▸ What to produce: When a line in the records contains the string "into", copy that line.
----- Material for this exercise
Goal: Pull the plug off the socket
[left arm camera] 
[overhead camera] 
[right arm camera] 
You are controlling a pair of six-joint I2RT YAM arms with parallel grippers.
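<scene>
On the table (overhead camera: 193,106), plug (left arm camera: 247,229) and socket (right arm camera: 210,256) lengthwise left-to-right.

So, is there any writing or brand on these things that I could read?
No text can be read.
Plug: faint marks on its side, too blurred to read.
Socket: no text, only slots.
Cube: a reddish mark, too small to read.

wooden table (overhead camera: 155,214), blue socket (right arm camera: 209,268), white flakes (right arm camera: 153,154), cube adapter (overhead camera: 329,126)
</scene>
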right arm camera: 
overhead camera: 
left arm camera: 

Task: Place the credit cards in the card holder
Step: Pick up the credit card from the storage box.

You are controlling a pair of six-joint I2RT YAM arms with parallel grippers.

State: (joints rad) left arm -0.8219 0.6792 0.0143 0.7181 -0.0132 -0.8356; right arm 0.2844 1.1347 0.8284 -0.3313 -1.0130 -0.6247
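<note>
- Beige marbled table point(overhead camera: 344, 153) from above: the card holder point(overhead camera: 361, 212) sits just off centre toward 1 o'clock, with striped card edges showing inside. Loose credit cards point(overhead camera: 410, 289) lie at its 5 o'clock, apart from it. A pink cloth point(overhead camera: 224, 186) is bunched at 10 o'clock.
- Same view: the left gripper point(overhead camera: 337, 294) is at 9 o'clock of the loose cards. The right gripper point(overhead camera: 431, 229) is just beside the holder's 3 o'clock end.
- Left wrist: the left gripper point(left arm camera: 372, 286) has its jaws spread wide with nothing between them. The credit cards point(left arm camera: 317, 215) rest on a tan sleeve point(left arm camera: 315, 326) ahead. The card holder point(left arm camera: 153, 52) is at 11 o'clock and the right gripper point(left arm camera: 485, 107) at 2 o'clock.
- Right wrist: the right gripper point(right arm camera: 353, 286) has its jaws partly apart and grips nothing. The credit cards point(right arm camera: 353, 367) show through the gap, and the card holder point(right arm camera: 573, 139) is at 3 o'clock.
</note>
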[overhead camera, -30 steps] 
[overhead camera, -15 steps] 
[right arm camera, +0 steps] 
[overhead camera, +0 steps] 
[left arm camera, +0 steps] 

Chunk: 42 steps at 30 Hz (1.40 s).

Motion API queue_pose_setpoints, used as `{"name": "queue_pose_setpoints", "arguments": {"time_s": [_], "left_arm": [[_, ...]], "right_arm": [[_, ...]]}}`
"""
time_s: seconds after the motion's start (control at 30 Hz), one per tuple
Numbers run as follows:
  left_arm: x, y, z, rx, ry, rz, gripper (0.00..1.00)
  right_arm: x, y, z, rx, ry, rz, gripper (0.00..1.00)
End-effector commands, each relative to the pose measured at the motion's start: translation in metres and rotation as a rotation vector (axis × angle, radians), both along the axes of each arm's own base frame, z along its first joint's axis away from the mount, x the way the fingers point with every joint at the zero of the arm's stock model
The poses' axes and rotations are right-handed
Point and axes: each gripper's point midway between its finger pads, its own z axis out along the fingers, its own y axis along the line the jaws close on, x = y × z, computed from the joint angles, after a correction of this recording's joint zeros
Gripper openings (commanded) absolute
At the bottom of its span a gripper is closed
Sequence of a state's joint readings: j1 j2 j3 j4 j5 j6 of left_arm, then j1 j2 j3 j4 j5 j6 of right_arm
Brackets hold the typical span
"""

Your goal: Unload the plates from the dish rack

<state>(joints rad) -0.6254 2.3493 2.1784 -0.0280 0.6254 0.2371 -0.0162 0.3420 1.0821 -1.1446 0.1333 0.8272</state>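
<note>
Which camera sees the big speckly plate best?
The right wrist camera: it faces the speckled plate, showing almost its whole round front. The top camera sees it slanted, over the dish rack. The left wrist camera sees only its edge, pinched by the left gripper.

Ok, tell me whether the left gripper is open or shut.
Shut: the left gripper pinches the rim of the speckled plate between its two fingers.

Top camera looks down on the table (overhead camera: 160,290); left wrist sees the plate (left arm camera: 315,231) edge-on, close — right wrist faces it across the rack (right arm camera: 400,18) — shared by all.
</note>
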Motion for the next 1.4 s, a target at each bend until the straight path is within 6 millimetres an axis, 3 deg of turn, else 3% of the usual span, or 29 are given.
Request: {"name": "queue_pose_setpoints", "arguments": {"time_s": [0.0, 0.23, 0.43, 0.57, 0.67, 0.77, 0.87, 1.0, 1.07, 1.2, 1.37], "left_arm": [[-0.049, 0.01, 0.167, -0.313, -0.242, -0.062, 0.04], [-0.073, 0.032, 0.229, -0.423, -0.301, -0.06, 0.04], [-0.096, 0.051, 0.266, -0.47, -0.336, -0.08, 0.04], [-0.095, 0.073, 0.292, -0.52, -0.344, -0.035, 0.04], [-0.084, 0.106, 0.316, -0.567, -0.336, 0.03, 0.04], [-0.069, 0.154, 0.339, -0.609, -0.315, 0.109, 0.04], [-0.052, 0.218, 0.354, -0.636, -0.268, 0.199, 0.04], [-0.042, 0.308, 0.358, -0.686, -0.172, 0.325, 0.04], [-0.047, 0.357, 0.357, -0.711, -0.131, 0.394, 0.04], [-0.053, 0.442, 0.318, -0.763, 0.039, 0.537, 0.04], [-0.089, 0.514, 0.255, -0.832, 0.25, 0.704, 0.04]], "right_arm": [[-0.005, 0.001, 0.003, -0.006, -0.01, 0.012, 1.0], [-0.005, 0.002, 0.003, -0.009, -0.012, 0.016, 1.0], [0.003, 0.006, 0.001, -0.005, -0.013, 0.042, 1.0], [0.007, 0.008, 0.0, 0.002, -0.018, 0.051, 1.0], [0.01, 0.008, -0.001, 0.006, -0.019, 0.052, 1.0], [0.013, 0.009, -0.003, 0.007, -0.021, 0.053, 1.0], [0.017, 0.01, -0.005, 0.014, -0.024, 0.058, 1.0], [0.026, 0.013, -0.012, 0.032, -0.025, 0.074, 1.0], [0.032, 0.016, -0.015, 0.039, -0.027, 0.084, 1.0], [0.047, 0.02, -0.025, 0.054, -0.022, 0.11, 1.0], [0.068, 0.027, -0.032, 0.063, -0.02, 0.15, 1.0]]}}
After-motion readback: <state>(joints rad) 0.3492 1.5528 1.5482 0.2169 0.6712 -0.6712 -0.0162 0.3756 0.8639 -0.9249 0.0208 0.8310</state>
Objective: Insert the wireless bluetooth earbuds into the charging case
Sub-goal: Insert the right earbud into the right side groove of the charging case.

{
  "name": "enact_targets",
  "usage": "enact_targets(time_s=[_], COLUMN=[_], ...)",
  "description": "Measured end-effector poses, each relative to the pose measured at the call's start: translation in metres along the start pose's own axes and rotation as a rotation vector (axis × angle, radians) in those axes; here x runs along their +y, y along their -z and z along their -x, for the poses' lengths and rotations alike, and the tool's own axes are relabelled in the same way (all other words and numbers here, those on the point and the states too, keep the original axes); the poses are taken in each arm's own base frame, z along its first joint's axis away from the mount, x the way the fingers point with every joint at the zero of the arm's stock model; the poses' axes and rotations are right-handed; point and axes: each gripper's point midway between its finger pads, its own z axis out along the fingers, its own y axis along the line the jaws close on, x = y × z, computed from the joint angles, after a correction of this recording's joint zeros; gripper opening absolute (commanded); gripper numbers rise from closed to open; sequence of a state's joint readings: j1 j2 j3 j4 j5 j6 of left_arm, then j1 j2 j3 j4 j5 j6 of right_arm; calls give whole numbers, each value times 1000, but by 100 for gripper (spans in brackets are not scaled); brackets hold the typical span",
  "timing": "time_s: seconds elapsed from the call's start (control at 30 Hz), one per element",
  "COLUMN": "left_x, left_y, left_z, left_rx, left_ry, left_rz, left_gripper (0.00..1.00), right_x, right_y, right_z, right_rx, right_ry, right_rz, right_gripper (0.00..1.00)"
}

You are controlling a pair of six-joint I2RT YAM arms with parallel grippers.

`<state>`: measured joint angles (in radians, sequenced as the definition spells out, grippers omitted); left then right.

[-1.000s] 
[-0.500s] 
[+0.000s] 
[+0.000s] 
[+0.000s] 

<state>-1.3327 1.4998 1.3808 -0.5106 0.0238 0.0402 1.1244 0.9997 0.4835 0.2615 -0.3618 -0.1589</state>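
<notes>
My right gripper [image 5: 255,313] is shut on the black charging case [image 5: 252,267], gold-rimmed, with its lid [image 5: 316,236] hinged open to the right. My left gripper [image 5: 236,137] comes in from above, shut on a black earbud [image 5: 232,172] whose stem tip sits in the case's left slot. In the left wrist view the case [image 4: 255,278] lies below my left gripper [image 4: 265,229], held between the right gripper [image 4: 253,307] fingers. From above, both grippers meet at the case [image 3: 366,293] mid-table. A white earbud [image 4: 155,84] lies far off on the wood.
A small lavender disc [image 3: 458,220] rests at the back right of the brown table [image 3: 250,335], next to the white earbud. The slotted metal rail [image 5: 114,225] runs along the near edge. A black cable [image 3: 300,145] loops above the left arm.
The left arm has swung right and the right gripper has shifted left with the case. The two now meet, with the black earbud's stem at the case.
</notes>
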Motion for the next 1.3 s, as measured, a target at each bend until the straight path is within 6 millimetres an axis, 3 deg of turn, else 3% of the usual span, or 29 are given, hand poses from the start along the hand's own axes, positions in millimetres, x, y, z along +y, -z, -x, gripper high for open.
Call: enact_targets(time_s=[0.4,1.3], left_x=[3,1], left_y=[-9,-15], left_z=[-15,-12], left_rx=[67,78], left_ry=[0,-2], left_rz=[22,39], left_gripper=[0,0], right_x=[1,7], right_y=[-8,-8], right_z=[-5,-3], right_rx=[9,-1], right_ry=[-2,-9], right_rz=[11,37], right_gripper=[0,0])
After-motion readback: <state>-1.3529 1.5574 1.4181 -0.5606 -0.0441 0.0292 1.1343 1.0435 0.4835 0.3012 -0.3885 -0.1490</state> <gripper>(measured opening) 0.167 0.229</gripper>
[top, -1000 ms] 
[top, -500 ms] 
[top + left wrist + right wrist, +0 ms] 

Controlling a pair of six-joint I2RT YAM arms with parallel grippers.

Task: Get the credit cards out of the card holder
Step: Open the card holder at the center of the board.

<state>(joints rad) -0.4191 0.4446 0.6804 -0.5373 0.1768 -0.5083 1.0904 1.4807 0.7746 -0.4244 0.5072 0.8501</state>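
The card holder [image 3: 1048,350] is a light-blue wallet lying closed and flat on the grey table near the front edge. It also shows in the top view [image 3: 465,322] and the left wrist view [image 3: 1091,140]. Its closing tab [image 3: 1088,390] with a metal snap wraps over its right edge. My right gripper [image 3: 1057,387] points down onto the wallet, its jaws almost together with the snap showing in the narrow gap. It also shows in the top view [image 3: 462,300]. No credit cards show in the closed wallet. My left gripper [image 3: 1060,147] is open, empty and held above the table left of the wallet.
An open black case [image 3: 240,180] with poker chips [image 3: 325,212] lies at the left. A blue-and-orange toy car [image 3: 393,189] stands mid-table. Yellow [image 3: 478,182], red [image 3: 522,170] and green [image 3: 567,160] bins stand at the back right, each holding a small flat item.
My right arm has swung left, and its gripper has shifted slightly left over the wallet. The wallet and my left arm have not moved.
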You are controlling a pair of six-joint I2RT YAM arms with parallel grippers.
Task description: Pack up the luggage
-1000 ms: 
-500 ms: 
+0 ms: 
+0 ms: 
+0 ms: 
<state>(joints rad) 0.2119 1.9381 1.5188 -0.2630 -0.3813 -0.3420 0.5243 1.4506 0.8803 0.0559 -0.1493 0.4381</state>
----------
▸ Result below:
Objective: Insert the wireless bluetooth earbuds into the charging case
Sub-goal: Insert the right earbud into the right side groove of the charging case.

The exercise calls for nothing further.